We found no significant differences in gender distribution, education level, employment status, marital status, and other clinical characteristics except for the initial mood episode, onset age, and diagnosis subtype between attempters and nonattempters. A recent meta-analysis found that gender, employment status, marital status, and family history of affective disorders did not increase the risk of suicide attempts in bipolar patients.22
The family history of psychiatric disorders did not differ significantly between the attempter and nonattempter groups. A previous study suggested that family history of bipolar disorder is a risk factor for suicide.18 The relation of clinical variables such as psychotic features and suicide risk were not found. We cannot conclude that there are no relations between psychotic features and suicide attempt due to the insufficient notes regarding the psychotic features at the time of the suicide attempt. We could not perform a definitive psychiatric diagnosis of bipolar family members due to this study design.
This study has some limitations to be considered. First, data of this study were derived from patients of multiple centers to include enough subjects to find risk factors of suicide attempt in Korean bipolar patients. The heterogeneity of the data could be problematic, but there was no significant difference in demographic characteristics including age, gender, education level, and clinical characteristics including suicide history, age of onset, and duration of illness between four hospitals. Second, this study has a retrospective design by reviewing medical records. Further interviews for clarifying ambiguous data was not possible for discriminating the presence of family psychiatric history and comorbidity of patients. Underreporting or underdetection of suicide-related behavior of the patients in this study cannot be excluded. However, patients were diagnosed by at least three doctors, junior and senior residents, and a professor, which makes the data more reliable. And for having a consensus in the diagnosis among doctors, we had weekly meetings for the diagnosis in these hospitals. Fourth, there are possibilities of including suicidal gestures. We tried to exclude cases of suicidal gestures by checking the intention to die in the medical records, but we cannot exclude the possibility completely. Finally, the possibility of selecting patients with severe psychopathology may also exist because all participating hospitals are university hospitals which are at the end point of the Korean medical system.

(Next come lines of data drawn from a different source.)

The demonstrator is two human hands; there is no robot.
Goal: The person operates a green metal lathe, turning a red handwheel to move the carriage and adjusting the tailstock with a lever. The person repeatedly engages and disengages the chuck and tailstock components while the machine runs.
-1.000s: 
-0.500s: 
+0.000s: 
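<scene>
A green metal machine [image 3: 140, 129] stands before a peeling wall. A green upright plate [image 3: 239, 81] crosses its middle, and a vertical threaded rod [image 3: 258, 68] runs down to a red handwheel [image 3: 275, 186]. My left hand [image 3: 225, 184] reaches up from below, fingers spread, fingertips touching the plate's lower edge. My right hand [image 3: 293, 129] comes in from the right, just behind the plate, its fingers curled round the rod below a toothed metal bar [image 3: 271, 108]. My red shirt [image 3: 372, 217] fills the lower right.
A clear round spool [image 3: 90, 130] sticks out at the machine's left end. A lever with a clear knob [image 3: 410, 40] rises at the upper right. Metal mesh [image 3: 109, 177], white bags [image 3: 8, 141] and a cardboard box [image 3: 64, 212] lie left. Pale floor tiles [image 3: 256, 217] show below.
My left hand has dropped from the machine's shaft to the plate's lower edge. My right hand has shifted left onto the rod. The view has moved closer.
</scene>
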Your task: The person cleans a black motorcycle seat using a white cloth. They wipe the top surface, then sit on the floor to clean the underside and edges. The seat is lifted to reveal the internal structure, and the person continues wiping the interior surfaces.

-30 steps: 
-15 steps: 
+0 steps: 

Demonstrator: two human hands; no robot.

Psychological trauma early in life is known to be associated with self-harming in general,38 but this issue also could not be considered due to a lack of data. Prospective studies addressing more comprehensive candidate risk factors for suicide and suicide attempts in bipolar disorder are necessary in Korea.
Suicide is a major concern and health issue in bipolar disorder. A regular and continuous monitoring schedule for the risk of suicide and suicide-related behaviors should be included in the comprehensive management of bipolar disorder. In particular, careful evaluation and effective management of bipolar depression among patients with mood disorder during major depressive episodes is necessary to prevent suicide attempts in bipolar disorder.
Some of the results of this study were presented as a new research poster (poster no. NR3-125) at the 2008 APA annual meeting, Washington DC.
The authors have no financial conflicts of interest.